Diário Catarinense – Por que o senhor é contra a farra do boi?

Halem Guerra Nery – Nós nos deparamos com esta deformação cultural, na Grande Florianópolis, no início da década de 1980. Em 1982 nós fundamos a Associação Catarinense de Proteção aos Animais (Acapa). Sou contra porque há todo um ritual de violência, não só com o animal, mas com as pessoas, com o patrimônio público e privado. Os animais são seres que sentem, que têm fome, frio, estresse, medo. Nós somos contra até que se use animal para qualquer tipo de divertimento. Alguns dizem que nem tocam nos bichos. Mas é uma turma alcoolizada, com veículos ou a pé. Às vezes, uma comunidade inteira de 2 mil pessoas correndo atrás de um ser vivo. Não tem como não causar mal físico. O animal se joga em arames farpados, entra no mar e morre afogado, tentando se livrar daquela tortura. Não há justificativa para esta violência no atual momento civilizatório. Estamos no século 21.

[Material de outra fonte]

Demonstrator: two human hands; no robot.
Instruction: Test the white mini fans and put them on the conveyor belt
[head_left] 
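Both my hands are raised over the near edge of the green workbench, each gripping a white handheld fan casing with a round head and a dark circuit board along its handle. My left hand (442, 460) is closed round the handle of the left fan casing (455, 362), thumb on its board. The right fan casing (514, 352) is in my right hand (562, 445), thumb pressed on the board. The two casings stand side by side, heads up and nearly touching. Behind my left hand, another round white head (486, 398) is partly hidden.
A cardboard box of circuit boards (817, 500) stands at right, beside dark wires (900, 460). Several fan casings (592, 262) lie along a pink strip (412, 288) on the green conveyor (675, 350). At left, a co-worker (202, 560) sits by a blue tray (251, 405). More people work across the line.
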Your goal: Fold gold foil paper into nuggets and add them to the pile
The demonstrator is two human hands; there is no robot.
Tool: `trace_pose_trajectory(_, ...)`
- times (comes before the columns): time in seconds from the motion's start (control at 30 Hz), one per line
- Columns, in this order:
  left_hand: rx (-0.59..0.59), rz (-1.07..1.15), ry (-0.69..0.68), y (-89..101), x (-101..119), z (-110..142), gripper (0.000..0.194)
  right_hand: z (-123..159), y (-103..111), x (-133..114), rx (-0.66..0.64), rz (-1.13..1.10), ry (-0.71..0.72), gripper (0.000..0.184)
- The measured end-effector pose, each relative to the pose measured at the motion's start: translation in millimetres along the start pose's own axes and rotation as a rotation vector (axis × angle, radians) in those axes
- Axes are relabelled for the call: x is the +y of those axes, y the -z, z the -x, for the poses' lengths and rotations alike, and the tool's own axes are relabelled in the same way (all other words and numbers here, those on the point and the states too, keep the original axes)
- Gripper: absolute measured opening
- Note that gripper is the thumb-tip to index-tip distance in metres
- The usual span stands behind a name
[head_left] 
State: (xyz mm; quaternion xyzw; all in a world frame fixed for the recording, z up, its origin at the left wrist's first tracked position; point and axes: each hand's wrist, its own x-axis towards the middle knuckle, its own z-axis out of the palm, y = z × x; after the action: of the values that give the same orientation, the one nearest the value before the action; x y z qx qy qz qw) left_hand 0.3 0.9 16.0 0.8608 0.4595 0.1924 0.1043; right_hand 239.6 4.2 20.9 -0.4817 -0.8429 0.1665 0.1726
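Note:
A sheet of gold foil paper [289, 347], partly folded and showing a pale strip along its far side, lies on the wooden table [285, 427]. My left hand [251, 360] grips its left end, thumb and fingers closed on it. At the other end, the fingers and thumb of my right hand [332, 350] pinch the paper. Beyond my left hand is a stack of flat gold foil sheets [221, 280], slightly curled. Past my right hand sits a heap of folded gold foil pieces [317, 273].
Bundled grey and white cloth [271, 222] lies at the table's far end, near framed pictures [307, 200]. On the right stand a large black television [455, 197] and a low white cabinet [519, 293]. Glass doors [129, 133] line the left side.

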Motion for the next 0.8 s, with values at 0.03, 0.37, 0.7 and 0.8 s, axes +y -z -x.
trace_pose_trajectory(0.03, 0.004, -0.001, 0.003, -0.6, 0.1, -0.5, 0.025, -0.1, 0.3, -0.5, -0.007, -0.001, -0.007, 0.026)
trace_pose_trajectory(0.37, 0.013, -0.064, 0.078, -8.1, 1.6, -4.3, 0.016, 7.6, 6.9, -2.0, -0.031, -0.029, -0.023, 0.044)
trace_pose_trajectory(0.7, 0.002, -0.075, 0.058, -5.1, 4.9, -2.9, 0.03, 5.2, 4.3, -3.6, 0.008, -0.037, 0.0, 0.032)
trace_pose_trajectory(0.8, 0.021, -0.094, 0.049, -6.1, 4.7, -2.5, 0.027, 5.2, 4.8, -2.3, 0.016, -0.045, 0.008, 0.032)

DC – E quanto aos rodeios e touradas. O senhor também é contra?

Halem – Com certeza. Isso também está acabando. Barcelona, na Espanha, aboliu as touradas. Também somos contra os rodeios, porque os animais se machucam e lutamos contra isso. Vários rodeios já foram barrados. Em Florianópolis, já acabamos com um rodeio e, em um outro, a juíza proibiu qualquer instrumento de tortura que pudesse causar danos ao animal. Temos uma campanha importante no Brasil contra o uso de animais em circo.

DC – Algumas pessoas defendem que a farra do boi poderia ser ordenada. O senhor concorda com isso?

Halem – Não. A farra do boi foi proibida pela Justiça. A manifestação do Supremo Tribunal Federal foi bem clara: mesmo que não haja violência contra o animal. O que tenho de lições é que não há forma de regularizar, ordenar, regulamentar. Chega um momento em que se perde o controle em função do número de pessoas. A polícia não tem estado efetivamente presente quando a farra está ocorrendo. Barreiras são eficazes parcialmente. Muitos animais vão para os locais antes dela. Me recuso a discutir isso porque a farra é proibida.

(DC, 06/04/2010)

Prática será investigada

O Ministério Público Estadual vai investigar as denúncias de farra do boi em Governador Celso Ramos. O promotor de Justiça Aurélio Giacomelli da Silva, da área do meio ambiente, vai apurar se houve a prática e por que ela não foi coibida como relatou o DC na edição de ontem e confirma nesta reportagem. De acordo com o subchefe de comunicação da Polícia Militar (PM) João Schorne de Amorin, pode ter havido alguma farra do boi em algum local da cidade.

– A PM não é onipresente. Ela está nos locais de maior aglomeração. Se a PM estiver em um local, eles vão para o outro – declarou.

Segundo Amorim, em torno de 40 policiais entre ambiental, rodoviária estadual e, em regime de alerta, do Batalhão de Operações Especiais (Bope), trabalharam na região de Governador Celso Ramos neste final de semana. Em dias normais, quatro agentes cuidam da cidade.

– Temos que ter cuidado. Não é porque tinha mil pessoas na praça que vamos ser levianos e dizer que elas estavam cometendo crime e participando da farra do boi – opinou Amorin.

O subchefe disse ainda que neste ano foram registradas 235 ocorrências de farra do boi. Florianópolis foi a campeã, com 149 casos. Logo depois vem Governador Celso Ramos, com 64. Ainda foram apreendidos 54 bois, 44 em Celso Ramos. Também foram presas 12 pessoas – cinco em Navegantes, três em Bombinhas, duas em Itapema, uma em Florianópolis e uma em Porto Belo.

O promotor de Justiça Aurélio Giacomelli vai iniciar a investigação pelos depoimentos de todos os policiais civis e militares que estavam de plantão em Governador Celso Ramos durante a Páscoa. Eles deverão esclarecer por que não teriam chamado reforço.

Também deverão indicar os nomes de todos os farristas. Depois, a promotoria vai investigar os farristas, apurando a prática do crime previsto no artigo 32 da Lei número 9.605/98. A pena é de três meses a um ano e multa.